START Exercise material

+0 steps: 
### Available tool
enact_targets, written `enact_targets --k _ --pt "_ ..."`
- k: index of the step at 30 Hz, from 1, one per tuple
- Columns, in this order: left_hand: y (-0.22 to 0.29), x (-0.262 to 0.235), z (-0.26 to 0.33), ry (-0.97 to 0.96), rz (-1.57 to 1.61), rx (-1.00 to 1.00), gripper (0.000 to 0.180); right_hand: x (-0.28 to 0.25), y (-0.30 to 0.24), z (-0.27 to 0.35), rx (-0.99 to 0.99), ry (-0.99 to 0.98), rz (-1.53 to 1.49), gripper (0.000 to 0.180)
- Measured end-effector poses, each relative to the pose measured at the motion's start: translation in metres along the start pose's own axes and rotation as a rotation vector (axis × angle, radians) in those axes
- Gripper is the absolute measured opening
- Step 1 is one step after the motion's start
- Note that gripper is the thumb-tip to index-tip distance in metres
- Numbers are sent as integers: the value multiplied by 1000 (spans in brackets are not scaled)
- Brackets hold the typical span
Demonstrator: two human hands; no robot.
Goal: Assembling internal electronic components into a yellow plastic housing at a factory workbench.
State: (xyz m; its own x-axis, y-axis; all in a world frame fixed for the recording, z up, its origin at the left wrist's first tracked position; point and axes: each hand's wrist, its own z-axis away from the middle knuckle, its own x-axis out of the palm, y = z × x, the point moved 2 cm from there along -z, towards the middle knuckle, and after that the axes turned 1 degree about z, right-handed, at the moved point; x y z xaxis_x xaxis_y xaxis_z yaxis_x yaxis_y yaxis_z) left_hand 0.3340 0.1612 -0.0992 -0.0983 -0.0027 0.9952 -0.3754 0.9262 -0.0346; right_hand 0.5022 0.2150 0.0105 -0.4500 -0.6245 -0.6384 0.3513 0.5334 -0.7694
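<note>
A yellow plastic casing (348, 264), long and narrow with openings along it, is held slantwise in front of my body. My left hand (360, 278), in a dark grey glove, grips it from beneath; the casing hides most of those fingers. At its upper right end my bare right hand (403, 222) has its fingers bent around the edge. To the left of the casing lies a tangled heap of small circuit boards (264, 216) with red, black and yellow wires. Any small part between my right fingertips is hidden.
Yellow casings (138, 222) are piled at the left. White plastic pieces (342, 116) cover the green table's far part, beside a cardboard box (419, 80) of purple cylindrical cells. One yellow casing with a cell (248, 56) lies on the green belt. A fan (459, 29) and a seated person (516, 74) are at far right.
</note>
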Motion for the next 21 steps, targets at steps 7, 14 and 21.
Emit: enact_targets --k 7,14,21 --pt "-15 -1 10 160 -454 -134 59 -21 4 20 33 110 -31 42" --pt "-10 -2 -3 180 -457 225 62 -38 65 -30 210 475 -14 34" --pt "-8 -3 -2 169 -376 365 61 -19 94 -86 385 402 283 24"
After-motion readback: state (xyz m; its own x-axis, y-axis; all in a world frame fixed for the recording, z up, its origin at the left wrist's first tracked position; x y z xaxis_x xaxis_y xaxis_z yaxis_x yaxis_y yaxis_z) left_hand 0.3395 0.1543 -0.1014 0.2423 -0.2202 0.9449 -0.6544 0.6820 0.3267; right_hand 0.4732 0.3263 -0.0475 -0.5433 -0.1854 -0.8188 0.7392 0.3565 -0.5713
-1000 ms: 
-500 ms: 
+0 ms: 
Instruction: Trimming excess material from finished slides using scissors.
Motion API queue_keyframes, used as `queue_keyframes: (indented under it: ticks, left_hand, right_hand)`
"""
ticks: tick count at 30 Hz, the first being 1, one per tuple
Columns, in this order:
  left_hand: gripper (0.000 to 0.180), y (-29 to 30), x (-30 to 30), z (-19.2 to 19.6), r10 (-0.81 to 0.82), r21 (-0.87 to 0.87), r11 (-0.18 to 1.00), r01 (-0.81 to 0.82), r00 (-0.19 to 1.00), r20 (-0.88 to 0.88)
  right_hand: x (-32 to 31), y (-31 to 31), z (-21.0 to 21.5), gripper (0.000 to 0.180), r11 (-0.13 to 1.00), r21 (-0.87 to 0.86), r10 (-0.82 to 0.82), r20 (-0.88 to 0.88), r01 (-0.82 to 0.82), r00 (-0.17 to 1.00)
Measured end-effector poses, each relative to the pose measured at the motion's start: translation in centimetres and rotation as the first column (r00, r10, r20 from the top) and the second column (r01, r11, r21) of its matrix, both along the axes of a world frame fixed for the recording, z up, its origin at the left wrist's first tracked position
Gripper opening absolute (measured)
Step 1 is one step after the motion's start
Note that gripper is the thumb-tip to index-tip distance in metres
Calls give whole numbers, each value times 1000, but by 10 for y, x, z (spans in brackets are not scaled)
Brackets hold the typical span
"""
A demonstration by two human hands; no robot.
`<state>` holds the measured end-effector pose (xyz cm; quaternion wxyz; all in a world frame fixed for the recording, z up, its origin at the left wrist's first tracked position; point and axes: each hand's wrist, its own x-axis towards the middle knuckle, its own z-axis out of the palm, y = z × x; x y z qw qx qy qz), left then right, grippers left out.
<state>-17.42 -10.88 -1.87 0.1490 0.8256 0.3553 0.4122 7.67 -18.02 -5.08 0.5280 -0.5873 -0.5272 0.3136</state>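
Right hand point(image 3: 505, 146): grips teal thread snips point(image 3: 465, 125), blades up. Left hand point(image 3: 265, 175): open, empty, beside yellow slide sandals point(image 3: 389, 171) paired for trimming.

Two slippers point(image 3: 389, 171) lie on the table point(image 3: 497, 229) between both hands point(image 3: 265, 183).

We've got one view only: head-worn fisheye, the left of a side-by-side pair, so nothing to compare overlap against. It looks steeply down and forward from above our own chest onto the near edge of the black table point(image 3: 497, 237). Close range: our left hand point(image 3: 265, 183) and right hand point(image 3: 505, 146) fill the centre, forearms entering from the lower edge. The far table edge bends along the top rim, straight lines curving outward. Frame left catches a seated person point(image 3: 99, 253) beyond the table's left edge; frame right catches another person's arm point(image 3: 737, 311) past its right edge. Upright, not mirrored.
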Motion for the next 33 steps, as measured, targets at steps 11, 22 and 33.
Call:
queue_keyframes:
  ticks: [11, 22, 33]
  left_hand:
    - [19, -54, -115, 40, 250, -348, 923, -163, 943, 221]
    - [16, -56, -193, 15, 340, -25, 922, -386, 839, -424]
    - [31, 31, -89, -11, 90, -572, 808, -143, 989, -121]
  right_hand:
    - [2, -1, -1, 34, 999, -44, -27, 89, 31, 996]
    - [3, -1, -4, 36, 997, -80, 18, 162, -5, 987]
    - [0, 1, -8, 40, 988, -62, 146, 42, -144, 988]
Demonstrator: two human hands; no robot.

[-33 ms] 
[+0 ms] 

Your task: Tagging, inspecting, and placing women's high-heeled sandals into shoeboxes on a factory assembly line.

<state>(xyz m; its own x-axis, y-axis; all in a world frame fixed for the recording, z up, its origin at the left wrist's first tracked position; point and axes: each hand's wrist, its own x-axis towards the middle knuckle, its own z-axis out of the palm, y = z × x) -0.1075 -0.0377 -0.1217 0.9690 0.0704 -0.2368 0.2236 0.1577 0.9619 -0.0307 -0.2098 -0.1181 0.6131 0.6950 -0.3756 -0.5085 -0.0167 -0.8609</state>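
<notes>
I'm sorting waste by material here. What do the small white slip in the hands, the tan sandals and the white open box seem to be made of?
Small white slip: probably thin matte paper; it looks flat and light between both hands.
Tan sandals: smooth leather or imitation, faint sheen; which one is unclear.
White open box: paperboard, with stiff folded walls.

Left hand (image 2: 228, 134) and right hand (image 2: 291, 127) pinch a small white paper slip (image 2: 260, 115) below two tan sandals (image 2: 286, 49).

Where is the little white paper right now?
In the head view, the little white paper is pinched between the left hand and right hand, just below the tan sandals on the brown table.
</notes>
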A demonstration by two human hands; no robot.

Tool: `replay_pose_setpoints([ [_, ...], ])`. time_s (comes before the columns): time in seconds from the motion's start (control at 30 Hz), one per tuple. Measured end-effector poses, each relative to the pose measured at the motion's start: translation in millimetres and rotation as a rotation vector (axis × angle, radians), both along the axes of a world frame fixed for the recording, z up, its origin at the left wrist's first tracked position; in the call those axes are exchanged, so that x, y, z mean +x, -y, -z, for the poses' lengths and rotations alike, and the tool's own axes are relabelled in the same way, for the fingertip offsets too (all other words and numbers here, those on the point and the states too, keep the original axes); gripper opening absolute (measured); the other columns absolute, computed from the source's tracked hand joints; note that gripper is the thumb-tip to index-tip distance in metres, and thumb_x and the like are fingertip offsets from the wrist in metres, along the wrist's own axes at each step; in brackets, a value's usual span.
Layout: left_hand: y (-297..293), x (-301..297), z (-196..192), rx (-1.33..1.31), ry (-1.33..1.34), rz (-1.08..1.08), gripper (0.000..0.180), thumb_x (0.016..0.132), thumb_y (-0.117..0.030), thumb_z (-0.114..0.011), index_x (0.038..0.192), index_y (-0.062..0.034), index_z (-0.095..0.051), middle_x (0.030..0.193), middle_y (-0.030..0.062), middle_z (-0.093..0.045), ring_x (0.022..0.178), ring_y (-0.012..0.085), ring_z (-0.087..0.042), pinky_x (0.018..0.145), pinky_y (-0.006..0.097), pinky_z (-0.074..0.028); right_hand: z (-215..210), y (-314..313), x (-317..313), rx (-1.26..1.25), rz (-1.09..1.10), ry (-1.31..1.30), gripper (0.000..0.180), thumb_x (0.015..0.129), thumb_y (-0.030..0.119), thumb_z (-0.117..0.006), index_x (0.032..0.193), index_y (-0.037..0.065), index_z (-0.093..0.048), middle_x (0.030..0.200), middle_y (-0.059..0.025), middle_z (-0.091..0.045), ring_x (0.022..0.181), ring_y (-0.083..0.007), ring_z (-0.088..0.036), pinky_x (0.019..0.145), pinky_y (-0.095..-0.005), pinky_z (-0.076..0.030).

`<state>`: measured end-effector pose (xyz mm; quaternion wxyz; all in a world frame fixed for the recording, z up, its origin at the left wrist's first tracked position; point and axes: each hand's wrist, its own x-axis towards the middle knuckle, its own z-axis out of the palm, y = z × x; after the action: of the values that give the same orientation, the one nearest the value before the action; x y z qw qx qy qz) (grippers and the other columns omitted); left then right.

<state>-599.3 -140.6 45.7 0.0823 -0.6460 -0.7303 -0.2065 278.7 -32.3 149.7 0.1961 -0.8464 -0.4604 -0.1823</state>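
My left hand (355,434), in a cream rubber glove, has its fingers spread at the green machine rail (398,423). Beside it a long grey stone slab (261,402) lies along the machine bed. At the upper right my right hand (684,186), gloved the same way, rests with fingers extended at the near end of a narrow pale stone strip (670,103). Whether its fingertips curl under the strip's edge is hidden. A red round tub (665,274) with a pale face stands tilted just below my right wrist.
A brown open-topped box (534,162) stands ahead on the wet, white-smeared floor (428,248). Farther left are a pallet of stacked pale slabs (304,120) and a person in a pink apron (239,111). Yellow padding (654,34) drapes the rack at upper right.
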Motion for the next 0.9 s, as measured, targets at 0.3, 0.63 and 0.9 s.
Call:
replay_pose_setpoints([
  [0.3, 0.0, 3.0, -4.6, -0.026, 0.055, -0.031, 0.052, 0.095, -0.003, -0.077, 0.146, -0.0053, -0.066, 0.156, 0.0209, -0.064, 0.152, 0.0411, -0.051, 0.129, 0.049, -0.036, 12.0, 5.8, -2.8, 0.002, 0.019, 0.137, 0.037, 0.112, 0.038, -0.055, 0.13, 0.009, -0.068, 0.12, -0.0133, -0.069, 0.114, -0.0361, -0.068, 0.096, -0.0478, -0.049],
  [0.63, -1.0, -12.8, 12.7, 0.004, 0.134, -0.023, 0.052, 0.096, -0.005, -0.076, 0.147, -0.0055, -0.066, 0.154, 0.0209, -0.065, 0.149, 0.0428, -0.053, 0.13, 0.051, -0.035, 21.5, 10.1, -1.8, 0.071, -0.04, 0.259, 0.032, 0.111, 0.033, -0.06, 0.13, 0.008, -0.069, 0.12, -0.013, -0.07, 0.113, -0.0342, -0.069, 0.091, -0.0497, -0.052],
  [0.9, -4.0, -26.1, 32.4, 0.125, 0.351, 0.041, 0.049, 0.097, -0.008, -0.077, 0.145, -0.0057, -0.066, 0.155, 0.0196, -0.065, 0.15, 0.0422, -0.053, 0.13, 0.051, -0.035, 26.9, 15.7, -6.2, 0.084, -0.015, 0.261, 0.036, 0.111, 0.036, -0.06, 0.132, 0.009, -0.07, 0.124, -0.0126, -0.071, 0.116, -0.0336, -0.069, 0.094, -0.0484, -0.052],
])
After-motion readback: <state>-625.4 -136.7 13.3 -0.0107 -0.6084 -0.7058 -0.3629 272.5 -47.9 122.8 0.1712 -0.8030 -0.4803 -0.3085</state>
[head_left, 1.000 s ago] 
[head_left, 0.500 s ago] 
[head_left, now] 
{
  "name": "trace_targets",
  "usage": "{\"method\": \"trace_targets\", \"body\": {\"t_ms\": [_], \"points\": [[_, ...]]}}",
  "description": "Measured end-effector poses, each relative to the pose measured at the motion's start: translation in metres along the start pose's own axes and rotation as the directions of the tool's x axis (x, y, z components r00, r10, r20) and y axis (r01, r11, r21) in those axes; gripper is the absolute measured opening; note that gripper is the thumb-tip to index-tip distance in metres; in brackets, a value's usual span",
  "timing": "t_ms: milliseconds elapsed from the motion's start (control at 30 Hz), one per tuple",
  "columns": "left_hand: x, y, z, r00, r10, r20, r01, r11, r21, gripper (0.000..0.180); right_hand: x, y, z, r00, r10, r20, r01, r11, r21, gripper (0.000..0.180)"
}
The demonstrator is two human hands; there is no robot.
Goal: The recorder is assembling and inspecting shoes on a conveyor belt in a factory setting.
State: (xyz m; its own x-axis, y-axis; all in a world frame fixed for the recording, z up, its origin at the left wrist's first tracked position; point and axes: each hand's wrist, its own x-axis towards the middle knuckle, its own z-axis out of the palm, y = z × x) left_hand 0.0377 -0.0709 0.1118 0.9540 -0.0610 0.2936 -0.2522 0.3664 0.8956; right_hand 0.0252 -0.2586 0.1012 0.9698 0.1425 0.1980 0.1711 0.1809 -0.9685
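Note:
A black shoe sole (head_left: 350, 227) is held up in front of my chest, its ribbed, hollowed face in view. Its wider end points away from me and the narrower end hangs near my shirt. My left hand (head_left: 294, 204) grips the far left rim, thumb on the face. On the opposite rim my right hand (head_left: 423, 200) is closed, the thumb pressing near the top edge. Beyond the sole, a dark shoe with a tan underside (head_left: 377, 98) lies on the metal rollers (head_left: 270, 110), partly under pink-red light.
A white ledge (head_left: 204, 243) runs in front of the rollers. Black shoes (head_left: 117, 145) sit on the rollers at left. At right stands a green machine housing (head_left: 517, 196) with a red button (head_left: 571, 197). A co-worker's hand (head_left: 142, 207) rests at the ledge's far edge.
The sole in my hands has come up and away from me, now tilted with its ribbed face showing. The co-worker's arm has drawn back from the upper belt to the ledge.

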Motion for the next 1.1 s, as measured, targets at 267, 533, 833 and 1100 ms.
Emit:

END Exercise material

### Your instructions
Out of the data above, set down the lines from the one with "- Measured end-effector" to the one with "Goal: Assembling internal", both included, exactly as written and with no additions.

### Answer space
- Measured end-effector poses, each relative to the pose measured at the motion's start: translation in metres along the start pose's own axes and rotation as a rotation vector (axis × angle, radians) in those axes
- Gripper is the absolute measured opening
- Step 1 is one step after the motion's start
- Note that gripper is the thumb-tip to index-tip distance in metres
- Numbers are sent as integers: the value multiplied by 1000 (spans in brackets are not scaled)
- Brackets hold the typical span
Demonstrator: two human hands; no robot.
Goal: Assembling internal electronic components into a yellow plastic housing at a factory workbench.

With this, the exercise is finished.